Write the data out again exactly, with no pictures.

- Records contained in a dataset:
________________________________________
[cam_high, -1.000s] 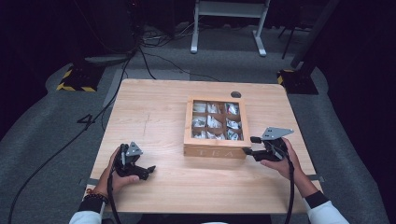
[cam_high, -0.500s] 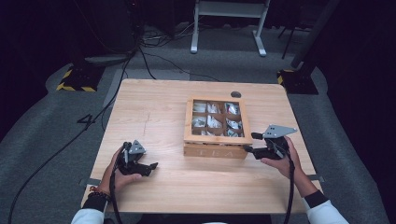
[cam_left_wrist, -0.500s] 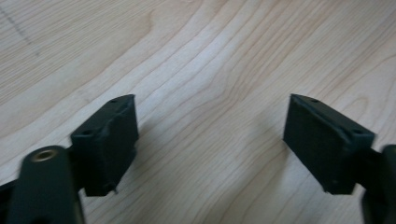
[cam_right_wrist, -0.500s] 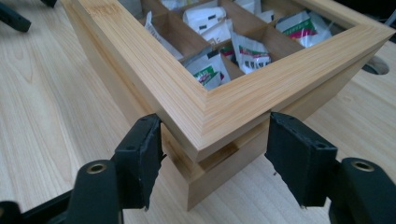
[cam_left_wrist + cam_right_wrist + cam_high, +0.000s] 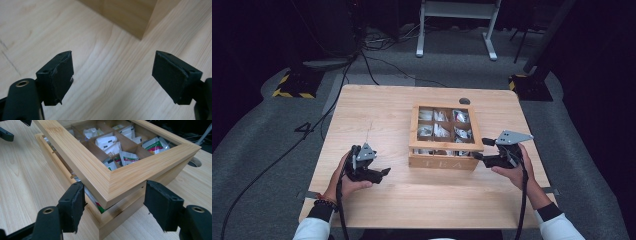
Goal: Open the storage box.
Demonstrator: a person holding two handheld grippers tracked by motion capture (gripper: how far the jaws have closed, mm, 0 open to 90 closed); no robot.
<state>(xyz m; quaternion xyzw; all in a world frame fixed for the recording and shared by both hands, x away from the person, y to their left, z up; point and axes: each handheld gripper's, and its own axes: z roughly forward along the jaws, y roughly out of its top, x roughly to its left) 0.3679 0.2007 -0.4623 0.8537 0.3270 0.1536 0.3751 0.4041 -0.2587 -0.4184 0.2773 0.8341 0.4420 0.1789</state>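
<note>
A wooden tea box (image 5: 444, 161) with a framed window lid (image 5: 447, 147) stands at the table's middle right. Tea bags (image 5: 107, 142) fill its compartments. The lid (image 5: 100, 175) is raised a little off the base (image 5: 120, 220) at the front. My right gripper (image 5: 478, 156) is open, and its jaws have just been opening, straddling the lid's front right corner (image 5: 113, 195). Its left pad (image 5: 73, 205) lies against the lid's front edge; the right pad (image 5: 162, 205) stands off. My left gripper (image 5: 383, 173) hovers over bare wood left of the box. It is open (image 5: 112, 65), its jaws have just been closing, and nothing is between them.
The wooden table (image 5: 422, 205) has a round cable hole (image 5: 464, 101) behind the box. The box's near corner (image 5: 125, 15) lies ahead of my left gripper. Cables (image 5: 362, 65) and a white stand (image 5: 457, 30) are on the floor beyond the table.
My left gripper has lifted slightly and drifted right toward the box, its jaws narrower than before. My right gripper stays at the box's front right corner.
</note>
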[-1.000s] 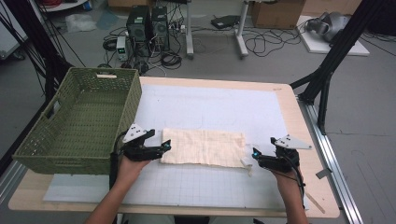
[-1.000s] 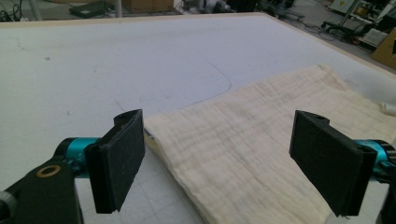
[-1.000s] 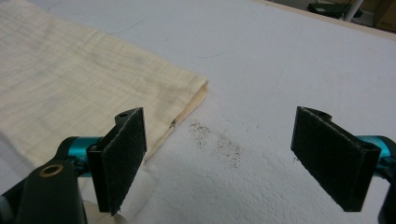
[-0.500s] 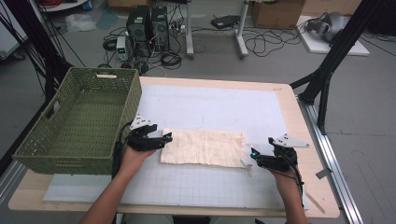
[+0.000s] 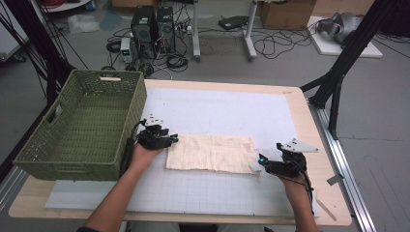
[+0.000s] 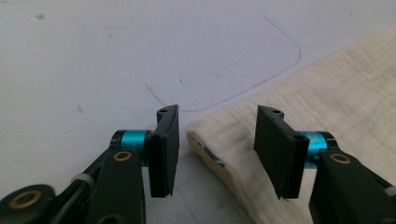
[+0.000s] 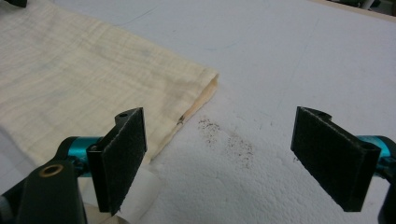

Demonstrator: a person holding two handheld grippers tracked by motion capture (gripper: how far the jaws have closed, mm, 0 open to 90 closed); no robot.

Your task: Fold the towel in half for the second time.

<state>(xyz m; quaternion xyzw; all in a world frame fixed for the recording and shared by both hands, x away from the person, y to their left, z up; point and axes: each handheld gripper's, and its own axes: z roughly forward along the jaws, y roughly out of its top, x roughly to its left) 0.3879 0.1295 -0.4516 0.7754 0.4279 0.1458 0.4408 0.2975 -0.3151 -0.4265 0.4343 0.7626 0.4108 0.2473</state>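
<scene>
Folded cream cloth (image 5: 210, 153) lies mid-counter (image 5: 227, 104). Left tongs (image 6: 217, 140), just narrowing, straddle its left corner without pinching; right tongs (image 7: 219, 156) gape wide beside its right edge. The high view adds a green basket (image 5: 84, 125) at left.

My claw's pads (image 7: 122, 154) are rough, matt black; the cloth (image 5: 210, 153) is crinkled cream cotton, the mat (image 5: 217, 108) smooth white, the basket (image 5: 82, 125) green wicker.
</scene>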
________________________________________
- ANSWER SPACE:
[cam_high, -1.000s] 
[cam_high, -0.500s] 
[cam_left_wrist, -0.500s] 
[cam_right_wrist, -0.500s] 
[cam_left_wrist + cam_right_wrist + cam_high, +0.000s] 
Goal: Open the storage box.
Demonstrator: a person holding two handheld grippers tracked by motion capture (gripper: how far the jaws have closed, mm, 0 open to 90 closed); no robot.
<state>(xyz m; quaternion xyzw; all in a world frame fixed for the recording and shared by both hands, x away from the person, y to their left, z up; point and axes: each handheld gripper's, and its own axes: z roughly forward along the jaws, y roughly out of its top, x roughly to its left) 0.3679 0.2007 -0.4623 0.8537 0.3270 0.1536 0.3751 0.4041 -0.2587 -0.4184 0.2773 0.8341 0.4420 0.1789</state>
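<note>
A wooden tea box (image 5: 444, 161) with a framed window lid (image 5: 447, 147) stands at the table's middle right. Tea bags (image 5: 107, 142) fill its compartments. The lid (image 5: 100, 175) is raised a little off the base (image 5: 120, 220) at the front. My right gripper (image 5: 478, 156) is open, and its jaws have just been opening, straddling the lid's front right corner (image 5: 113, 195). Its left pad (image 5: 73, 205) lies against the lid's front edge; the right pad (image 5: 162, 205) stands off. My left gripper (image 5: 383, 173) hovers over bare wood left of the box. It is open (image 5: 112, 65), its jaws have just been closing, and nothing is between them.
The wooden table (image 5: 422, 205) has a round cable hole (image 5: 464, 101) behind the box. The box's near corner (image 5: 125, 15) lies ahead of my left gripper. Cables (image 5: 362, 65) and a white stand (image 5: 457, 30) are on the floor beyond the table.
My left gripper has lifted slightly and drifted right toward the box, its jaws narrower than before. My right gripper stays at the box's front right corner.
</note>
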[-1.000s] 
[-1.000s] 
[-1.000s] 
[-0.500s] 
[+0.000s] 
[+0.000s] 
[+0.000s] 

Demonstrator: a person holding two handheld grippers tracked by motion capture (gripper: how far the jaws have closed, mm, 0 open to 90 closed); no robot.

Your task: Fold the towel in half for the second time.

<state>(xyz m; quaternion xyzw; all in a world frame fixed for the recording and shared by both hands, x away from the person, y to their left, z up; point and axes: each handheld gripper's, and its own axes: z roughly forward along the jaws, y roughly out of its top, x roughly to its left) 0.3879 0.1295 -0.4516 0.7754 0.4279 0.1458 0.4408 0.2975 -0.3151 -0.4265 0.4343 0.7626 0.4108 0.2473</state>
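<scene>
Folded cream cloth (image 5: 210, 153) lies mid-counter (image 5: 227, 104). Left tongs (image 6: 217, 140), just narrowing, straddle its left corner without pinching; right tongs (image 7: 219, 156) gape wide beside its right edge. The high view adds a green basket (image 5: 84, 125) at left.

My claw's pads (image 7: 122, 154) are rough, matt black; the cloth (image 5: 210, 153) is crinkled cream cotton, the mat (image 5: 217, 108) smooth white, the basket (image 5: 82, 125) green wicker.
</scene>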

This exercise is now finished, and nothing remains to add.